The demo program begins with these statements:

# tensor_examples.py
# PyTorch 1.5.0-CPU Anaconda3-2020.02 Python 3.7.6
# Windows 10 

import numpy as np
import torch as T
device = T.device("cpu")
. . .

The PyTorch library has been under continuous revision since its creation so it's important to document which version is being used, as well as the associated Python version and operating system platform. Every non-trivial PyTorch program uses the NumPy library so it's almost always imported with alias np.

PyTorch is imported as "torch" rather than "pytorch" as you might expect because PyTorch is based on the C++ language Torch library. For reasons which aren't at all clear to me, unlike almost every other Python module, PyTorch is rarely assigned an alias. Therefore, the alias of T used in the demo is not one you'll see often, even though it makes PyTorch programs easier to read in my opinion.

I recommend including a program-global device definition in all PyTorch programs. This allows you to easily toggle between targeting a CPU machine and a GPU machine, by changing the device to T.device("cuda").

The demo places all control statements in a main() function:

def main():
  print("\nBegin PyTorch tensor examples ")

  np.random.seed(1)
  T.manual_seed(1)
  T.set_printoptions(precision=2)
. . . 

I recommend beginning all PyTorch programs by setting seed values for the NumPy and PyTorch random number generators. Although they're not needed by the tensor examples demo program, almost all non-trivial PyTorch programs use randomness when training a neural network. The call to set_printoptions() tells the demo to display tensor values to two decimals.

The demo shows four ways to create a PyTorch tensor:

  a1 = np.array([[0, 1, 2],
                 [3, 4, 7]], dtype=np.float32)
  t1 = T.tensor(a1, dtype=T.float32).to(device)
  t2 = T.tensor([0, 1, 2, 3],
    dtype=T.int64).to(device)
  t3 = T.zeros((3,4), dtype=T.float32)
  x = t1[1][0]  # [3.0] tensor float32
  v = x.item()  # 3.0 scalar
. . .

Tensor t1 is created by first generating a NumPy array named a1 and then passing the array to the tensor() constructor. The two most common data types used by PyTorch are float32 and int64. PyTorch supports nine atomic data types as shown in the table in Figure 2.
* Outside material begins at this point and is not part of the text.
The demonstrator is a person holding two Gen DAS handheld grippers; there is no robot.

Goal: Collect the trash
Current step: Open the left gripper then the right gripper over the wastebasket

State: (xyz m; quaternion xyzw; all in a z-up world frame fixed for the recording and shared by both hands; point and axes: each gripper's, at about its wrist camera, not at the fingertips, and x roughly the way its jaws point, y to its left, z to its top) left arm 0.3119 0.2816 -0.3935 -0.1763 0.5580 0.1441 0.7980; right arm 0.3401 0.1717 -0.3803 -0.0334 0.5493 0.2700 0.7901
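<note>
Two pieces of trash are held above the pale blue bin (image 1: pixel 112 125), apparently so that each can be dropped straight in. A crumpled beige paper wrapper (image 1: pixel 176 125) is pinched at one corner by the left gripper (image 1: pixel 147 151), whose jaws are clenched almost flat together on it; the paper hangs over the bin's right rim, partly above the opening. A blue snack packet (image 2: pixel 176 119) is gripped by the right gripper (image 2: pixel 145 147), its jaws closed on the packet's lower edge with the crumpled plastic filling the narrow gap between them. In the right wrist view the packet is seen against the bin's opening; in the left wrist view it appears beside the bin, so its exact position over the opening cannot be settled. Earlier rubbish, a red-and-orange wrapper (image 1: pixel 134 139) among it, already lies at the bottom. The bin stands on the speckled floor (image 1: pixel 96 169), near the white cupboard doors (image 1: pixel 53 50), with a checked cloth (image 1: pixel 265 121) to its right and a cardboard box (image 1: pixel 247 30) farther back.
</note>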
Figure 2: The Nine PyTorch Data Types
[Click on image for larger view.]Figure 2: The Nine PyTorch Data Types

The statement that creates tensor t1 has a ".to(device)" call appended. In most cases you should specify the device on all statements that explicitly create a tensor. Tensors that are created implicitly, such as return objects from functions, inherit the device of the argument tensor(s) so you don't need to specify the device on such statements.

Tensor t2 is created by passing a Python list of [1, 2, 3, 4] to the tensor() constructor. Compared to other code libraries and programming languages, PyTorch has a huge number of aliases. For example, tensor t2 could have been created by the statement t2 = T.LongTensor([1,2,3,4]).to(device). Dealing with the crazy number of aliases and default parameter values in PyTorch is a significant challenge.

Tensor t3 is created by the statement t3 = T.zeros((3,4), dtype=T.float32).to(device). Tensor t3 is a 3x4 2-dimensional tensor. You can loosely think of t3 as having 3 rows and 4 columns even though, technically, that's not entirely correct.

A value is fetched from tensor t1 by the statement x = t1[1][0] which loosely means the value at row [1] and column [0]. The result x is not a float32 scalar value as you might expect. Instead, x is a one-dimensional tensor holding a single 3.0 value. To fetch the scalar value from a tensor you can use the item() function, such as v = x.item() in the demo.

One of the optional parameters of the tensor() constructor is requires_grad. The default value is False. Only tensors that hold neural network weights and biases, and are therefore updated using some form of gradient descent, need the requires_grad parameter set to True. In most cases, such as when you use the T.nn.Module class and tensors are created implicitly, the requires_grad parameter is handled for you.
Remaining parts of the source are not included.